An OECD screening study of reproductive toxicity revealed no functional changes in fertility or reproductive performance although histopathological examination revealed reduced spermatocytes & spermatids in the testes of males given the substance at doses of 300 or 1000 mg/kg/day. Such effects were not apparent at dose levels as high as 1000 mg/kg/day in a sub-chronic study of 90 days duration, the duration of exposure being approximately double that of the screening study. A study of effects on gene expression associated with developmental toxicity in male rat foetal testes by transcriptional profiling indicate that the substance does not cause repression of genes in the testicular mal-development pathway indicating that the substance is unlikely to cause testicular dysgenesis in rats. A pre- and post-natal developmental toxicity study revealed no pre-natal developmental toxicity at dose levels up to 1050 mg/kg/day. At this level a slight increase in retained areolar region was observed in males on post-natal Day 13 which was no longer present post-natal day 18. A slightly higher increase in displaced testes compared to controls was also seen although the observed incidence was within the range of historical control data.

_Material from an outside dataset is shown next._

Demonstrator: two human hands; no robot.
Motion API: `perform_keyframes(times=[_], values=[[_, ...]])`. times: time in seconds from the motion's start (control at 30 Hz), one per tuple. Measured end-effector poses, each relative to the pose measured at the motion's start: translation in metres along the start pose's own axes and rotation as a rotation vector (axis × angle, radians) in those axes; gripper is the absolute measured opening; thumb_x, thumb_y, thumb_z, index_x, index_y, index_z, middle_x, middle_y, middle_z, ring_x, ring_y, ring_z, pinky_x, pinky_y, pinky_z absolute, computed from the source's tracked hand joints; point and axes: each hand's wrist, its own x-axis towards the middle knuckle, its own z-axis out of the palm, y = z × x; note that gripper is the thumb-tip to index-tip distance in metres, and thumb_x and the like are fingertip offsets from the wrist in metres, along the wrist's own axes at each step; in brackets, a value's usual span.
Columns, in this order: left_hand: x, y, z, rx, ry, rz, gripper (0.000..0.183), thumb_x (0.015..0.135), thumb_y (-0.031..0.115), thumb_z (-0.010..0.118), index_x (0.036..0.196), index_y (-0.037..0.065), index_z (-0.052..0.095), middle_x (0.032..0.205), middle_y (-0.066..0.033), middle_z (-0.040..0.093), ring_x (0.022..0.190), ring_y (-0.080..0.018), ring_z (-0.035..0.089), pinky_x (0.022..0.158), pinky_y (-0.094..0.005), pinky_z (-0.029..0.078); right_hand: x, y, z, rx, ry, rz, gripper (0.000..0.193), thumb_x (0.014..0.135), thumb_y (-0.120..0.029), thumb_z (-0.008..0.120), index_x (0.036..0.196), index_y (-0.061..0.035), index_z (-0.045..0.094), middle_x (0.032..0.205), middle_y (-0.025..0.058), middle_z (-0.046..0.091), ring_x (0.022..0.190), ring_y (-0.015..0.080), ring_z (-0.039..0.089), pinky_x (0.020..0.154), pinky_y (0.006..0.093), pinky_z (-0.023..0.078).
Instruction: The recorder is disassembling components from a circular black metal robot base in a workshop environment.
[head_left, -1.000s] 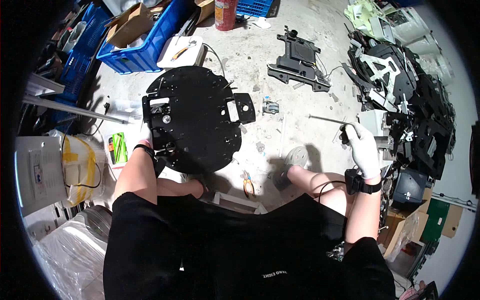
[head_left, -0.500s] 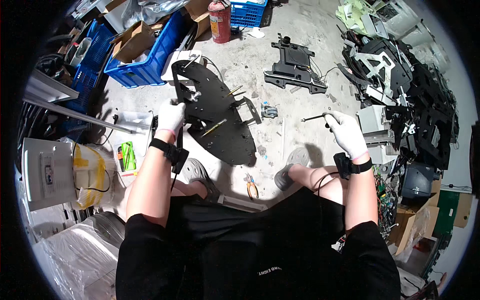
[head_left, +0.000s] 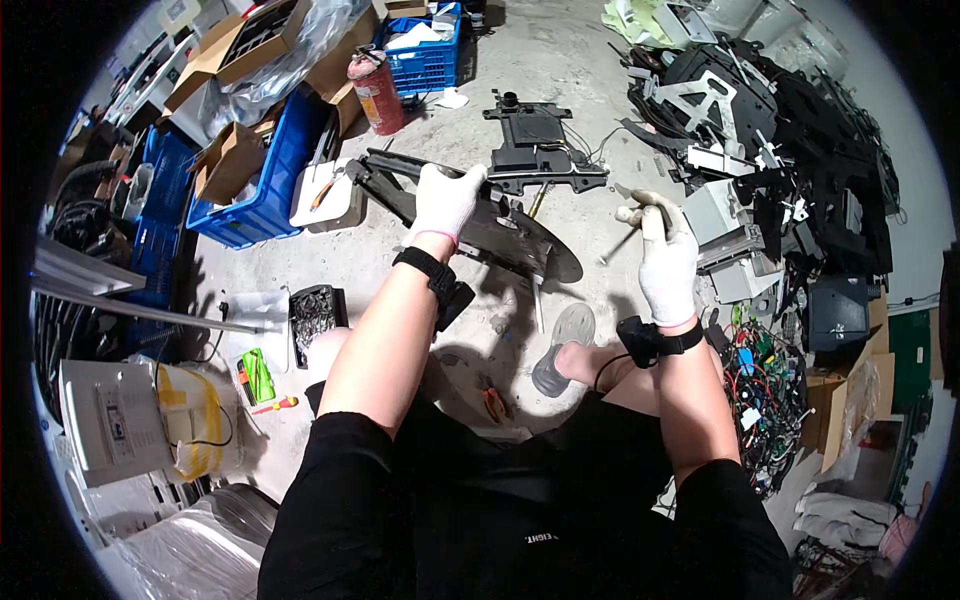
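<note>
My left hand (head_left: 443,200), in a white glove, is closed on the black panel (head_left: 555,250), a large, flat, round-edged part. The panel is tilted up off the floor, its far side partly hidden behind the hand. Held to the right, apart from the panel, my gloved right hand (head_left: 668,255) has its fingers closed around a thin dark rod (head_left: 622,246). The rod slants down and left to a small pale tip; its other end is hidden in the glove, so its kind is unclear. A yellowish rod (head_left: 538,201) shows just behind the panel.
Beyond the panel lies a black mechanical assembly (head_left: 535,140). Orange-handled pliers (head_left: 494,402) are on the floor before me. A black tray of screws (head_left: 316,320), a blue bin (head_left: 235,215) and a fire extinguisher (head_left: 377,92) stand left. Heaped parts (head_left: 790,150) and tangled wires (head_left: 765,420) fill the right.
My left hand has moved right, swinging and tilting the panel up from its flatter pose. My right hand has turned, so the rod now slants downward. The view has shifted too.
</note>
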Motion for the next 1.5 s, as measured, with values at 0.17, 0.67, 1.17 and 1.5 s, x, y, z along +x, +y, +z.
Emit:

In accordance with Regulation (EC) No. 1272/2008 effects such as small changes in semen parameters or in the incidence of spontaneous defects in the foetus, small changes in the proportions of common foetal variants such as are observed in skeletal examinations, or in foetal weights, or small differences in postnatal developmental assessments are considered to be of low or minimal toxicological significance insufficient to warrant classification.